The Association of British Insurers (ABI) has published clear guidelines on executive pay.
The revised Principles of executive remuneration report, in addition to the new Report on board effectiveness, aim to help organisations better understand the views of institutional investors on effective boardroom performance and executive pay.
The revised principles are the latest update to ABI guidance.
The principles show that company boards should:
• Support appropriate reward for exceptional performance
• Strongly resist any payment for failure
• Understand that excessive or undeserved remuneration undermines the efficient operation of the company, adversely affects its reputation and is not aligned with shareholder interests
• Not engage in crude benchmarking when seeking to justify increases
Otto Thoresen, director general at the ABI, said: “Effective boardrooms should be the powerhouse of the UK economy.
“The board effectiveness report and long standing remuneration guidelines represent UK best practice. They aim to ensure that remuneration is linked to performance and shareholders’ interests are protected.
“We continue to favour evolution, building on what we have learnt from recent years to make sure companies act in shareholders' interests and deliver long-term economic growth that will benefit society as a whole.”
Carol Arrowsmith, partner in the remuneration team at Deloitte, said: “We support the recommendation that remuneration committees should determine remuneration for executive directors in the context of the wider employee population.
“We consider this to be particularly important when looking at salary increases where we believe committees should avoid falling back into the cycle of increasing directors’ salaries at an ‘executive’ rate.
“We particularly welcome the guidance on benchmarking and the importance of making sure that any comparisons are made on a fair and reasonable basis.

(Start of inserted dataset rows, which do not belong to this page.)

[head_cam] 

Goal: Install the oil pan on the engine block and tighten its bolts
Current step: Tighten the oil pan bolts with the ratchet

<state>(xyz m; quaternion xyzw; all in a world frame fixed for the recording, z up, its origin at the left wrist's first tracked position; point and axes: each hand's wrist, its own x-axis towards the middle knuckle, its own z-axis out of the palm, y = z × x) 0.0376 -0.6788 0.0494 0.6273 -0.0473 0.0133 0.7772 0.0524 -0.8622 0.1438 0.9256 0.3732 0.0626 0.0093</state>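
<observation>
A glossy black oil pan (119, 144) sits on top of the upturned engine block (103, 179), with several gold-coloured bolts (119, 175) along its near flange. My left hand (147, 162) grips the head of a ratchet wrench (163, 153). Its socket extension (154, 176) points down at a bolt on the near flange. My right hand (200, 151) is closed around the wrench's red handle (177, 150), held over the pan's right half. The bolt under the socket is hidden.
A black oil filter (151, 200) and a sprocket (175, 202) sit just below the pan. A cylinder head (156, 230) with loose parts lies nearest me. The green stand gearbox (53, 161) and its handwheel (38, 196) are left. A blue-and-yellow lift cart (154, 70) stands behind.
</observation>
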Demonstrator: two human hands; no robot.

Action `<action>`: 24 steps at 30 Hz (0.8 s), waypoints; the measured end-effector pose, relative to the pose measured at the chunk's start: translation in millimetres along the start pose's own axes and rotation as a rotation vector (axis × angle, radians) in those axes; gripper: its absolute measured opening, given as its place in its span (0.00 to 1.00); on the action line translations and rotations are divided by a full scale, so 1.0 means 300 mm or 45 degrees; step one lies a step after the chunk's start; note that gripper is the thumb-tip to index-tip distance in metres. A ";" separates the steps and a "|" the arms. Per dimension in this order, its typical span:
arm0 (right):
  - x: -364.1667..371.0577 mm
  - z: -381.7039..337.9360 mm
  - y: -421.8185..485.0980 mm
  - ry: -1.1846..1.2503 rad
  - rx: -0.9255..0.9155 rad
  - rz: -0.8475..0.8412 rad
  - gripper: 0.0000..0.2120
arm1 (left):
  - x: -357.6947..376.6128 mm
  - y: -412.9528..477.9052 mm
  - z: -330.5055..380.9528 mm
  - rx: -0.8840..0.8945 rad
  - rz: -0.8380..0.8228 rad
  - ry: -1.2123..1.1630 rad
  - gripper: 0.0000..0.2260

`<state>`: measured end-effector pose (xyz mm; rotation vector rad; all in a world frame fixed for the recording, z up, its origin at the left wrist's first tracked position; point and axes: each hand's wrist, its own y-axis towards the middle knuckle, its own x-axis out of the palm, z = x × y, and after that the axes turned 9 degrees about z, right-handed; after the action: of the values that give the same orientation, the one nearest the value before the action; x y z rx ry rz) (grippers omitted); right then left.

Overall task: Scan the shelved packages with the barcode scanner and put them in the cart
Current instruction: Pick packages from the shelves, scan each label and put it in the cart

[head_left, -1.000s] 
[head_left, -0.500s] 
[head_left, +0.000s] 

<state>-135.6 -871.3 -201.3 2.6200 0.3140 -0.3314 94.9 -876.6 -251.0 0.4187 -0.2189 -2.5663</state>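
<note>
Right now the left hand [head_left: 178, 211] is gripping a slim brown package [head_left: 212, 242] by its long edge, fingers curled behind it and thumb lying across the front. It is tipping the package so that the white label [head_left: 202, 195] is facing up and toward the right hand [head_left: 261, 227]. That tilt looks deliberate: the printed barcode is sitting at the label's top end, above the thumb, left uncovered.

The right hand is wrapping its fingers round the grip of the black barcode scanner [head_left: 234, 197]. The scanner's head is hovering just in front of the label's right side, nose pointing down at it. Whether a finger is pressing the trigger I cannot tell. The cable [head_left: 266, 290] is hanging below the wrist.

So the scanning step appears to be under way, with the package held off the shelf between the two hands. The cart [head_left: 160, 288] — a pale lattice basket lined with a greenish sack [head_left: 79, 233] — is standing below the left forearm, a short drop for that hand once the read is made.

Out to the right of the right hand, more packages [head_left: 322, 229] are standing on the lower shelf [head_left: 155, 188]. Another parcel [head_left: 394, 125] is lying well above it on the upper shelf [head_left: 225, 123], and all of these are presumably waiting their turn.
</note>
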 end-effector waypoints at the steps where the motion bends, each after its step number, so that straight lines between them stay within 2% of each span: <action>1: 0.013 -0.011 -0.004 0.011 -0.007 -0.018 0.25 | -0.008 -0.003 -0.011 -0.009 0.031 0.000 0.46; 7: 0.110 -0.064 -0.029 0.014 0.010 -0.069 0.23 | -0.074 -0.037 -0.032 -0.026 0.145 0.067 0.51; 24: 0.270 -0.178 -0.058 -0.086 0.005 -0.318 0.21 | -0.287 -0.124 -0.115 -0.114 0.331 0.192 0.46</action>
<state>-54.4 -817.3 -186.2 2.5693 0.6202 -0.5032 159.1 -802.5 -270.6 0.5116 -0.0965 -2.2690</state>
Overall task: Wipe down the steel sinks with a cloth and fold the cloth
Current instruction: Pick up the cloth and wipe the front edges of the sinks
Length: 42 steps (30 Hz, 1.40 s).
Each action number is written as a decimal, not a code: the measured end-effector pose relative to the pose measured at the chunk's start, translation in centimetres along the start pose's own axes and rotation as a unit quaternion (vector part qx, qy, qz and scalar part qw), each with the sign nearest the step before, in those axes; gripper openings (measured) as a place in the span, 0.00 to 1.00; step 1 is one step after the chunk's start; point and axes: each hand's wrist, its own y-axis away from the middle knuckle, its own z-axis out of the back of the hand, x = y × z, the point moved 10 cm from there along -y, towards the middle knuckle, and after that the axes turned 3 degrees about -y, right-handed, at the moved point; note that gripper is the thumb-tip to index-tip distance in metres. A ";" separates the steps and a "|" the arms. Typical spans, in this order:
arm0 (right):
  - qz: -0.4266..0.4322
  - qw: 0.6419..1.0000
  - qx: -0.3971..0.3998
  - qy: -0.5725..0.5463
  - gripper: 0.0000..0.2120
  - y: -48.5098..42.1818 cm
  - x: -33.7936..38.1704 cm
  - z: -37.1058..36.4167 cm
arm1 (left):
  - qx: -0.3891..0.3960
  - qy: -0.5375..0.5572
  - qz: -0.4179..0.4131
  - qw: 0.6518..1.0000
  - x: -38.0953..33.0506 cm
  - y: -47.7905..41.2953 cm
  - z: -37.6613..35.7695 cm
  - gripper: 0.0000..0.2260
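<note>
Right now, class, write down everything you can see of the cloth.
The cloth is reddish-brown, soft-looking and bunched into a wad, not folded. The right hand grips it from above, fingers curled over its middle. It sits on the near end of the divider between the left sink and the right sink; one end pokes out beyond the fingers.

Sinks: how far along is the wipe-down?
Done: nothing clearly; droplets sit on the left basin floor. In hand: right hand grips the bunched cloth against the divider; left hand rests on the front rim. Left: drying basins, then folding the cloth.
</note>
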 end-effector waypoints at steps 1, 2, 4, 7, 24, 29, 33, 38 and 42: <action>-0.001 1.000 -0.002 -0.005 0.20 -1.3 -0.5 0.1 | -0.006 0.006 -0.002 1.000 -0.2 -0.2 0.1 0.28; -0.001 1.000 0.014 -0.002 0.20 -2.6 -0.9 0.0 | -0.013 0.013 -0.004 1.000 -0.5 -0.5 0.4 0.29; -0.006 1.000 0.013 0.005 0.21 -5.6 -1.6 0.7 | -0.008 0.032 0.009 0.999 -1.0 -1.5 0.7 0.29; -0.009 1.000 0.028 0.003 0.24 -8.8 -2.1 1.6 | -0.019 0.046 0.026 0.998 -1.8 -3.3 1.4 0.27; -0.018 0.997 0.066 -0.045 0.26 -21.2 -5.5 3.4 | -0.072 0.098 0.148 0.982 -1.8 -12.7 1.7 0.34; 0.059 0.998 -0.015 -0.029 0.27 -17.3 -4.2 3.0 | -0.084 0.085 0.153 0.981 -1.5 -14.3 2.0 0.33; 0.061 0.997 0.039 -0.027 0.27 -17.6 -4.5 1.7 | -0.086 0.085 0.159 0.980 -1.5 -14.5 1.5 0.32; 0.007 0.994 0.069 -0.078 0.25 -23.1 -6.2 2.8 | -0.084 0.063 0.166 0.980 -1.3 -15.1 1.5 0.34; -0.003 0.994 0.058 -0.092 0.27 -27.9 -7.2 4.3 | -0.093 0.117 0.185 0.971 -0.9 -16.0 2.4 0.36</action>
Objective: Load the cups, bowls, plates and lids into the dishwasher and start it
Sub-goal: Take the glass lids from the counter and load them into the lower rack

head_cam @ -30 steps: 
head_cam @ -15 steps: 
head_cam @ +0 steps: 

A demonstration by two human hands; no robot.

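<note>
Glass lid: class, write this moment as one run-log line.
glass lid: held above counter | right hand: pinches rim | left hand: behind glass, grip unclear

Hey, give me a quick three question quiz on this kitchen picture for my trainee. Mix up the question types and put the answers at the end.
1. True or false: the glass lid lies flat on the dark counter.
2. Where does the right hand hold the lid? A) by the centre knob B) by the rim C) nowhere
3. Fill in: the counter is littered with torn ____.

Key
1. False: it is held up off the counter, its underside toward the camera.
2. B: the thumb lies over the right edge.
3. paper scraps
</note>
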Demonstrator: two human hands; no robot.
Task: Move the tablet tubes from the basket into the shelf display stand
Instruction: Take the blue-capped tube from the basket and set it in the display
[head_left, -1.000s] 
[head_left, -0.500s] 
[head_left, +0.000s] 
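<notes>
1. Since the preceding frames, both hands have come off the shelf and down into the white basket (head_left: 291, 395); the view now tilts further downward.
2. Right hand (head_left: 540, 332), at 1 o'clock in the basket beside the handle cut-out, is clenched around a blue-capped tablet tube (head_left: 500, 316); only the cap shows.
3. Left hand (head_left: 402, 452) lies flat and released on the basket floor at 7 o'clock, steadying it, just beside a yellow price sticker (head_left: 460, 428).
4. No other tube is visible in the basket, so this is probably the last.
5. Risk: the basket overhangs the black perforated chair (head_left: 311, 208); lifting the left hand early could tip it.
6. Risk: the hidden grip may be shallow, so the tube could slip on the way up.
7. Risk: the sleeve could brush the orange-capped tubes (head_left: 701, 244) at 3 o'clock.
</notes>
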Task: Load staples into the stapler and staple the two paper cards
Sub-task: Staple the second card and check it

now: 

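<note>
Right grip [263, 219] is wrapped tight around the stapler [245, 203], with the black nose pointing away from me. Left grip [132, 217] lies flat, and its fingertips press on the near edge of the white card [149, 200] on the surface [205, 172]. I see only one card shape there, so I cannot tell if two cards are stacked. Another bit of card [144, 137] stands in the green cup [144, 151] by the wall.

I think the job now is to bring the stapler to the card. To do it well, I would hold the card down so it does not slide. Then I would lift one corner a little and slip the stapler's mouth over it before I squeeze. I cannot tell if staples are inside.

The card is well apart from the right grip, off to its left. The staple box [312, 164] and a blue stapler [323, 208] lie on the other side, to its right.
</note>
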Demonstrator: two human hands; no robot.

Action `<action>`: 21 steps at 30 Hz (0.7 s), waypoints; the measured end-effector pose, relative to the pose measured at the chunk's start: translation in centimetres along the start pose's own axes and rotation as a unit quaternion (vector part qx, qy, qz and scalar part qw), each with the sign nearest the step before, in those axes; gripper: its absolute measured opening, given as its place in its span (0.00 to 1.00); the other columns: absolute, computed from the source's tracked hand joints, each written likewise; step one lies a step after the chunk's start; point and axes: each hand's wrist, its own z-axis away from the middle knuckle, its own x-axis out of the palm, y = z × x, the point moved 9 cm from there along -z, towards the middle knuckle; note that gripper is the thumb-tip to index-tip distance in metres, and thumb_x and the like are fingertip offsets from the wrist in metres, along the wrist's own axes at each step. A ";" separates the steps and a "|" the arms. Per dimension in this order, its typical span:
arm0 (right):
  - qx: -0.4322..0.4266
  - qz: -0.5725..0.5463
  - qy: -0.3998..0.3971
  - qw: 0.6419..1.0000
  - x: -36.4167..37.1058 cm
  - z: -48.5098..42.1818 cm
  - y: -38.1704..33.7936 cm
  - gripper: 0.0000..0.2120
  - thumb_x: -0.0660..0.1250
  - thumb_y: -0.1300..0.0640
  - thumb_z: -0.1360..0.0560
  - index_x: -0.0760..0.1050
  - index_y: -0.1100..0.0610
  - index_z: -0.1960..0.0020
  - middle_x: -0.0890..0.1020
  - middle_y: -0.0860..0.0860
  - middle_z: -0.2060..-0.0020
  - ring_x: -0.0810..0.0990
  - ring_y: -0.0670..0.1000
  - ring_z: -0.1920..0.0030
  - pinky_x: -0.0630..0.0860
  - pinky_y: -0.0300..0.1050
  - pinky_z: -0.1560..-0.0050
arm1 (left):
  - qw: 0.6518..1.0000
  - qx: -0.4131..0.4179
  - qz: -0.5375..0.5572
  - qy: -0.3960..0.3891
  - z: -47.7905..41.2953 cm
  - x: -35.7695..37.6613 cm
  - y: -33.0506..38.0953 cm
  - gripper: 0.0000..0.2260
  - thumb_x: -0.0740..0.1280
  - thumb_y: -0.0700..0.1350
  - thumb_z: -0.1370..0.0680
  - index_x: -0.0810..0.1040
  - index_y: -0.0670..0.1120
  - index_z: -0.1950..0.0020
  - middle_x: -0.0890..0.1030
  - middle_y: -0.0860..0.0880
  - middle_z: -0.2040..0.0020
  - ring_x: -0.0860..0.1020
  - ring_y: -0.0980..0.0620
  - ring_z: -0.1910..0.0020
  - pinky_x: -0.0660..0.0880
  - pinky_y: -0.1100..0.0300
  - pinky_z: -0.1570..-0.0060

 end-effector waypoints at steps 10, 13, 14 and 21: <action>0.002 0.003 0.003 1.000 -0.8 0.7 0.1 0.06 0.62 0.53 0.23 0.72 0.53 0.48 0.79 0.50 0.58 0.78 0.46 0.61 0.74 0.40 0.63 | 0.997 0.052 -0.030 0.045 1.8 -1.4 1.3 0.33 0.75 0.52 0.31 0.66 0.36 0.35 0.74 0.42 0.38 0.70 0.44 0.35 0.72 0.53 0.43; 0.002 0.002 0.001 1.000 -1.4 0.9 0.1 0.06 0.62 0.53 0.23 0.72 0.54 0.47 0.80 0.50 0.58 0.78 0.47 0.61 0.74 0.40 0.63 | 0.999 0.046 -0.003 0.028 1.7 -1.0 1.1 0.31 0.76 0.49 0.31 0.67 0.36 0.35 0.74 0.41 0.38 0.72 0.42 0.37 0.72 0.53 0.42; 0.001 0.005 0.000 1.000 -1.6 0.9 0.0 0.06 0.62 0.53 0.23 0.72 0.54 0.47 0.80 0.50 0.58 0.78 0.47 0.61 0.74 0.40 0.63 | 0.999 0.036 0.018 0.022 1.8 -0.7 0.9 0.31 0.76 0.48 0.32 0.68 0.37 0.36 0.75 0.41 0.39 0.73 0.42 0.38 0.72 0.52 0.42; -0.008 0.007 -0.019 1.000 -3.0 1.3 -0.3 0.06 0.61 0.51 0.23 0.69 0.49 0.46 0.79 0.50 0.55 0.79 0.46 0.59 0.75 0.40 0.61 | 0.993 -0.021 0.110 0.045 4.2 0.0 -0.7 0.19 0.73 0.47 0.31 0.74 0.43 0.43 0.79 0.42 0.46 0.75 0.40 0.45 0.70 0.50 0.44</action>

“Remuneration committees should ensure comparator groups are chosen with care and should use benchmarking data responsibly.We encourage committees to avoid chasing the median and to recognise that being within the market range represents competitive pay.”
“Over the past decade, while potential bonus payments have more than doubled, the median payout has consistently been between 70% and 80% of the maximum and we are not surprised that shareholders are focusing on this area.
“We hope the disclosure of measures and targets, and particularly the disclosure of the extent to which relevant targets were met, will encourage committees to ensure that targets are set in the expectation no bonus will be paid unless company performance warrants it and any payout above target requires significantly better than ‘good’ performance.”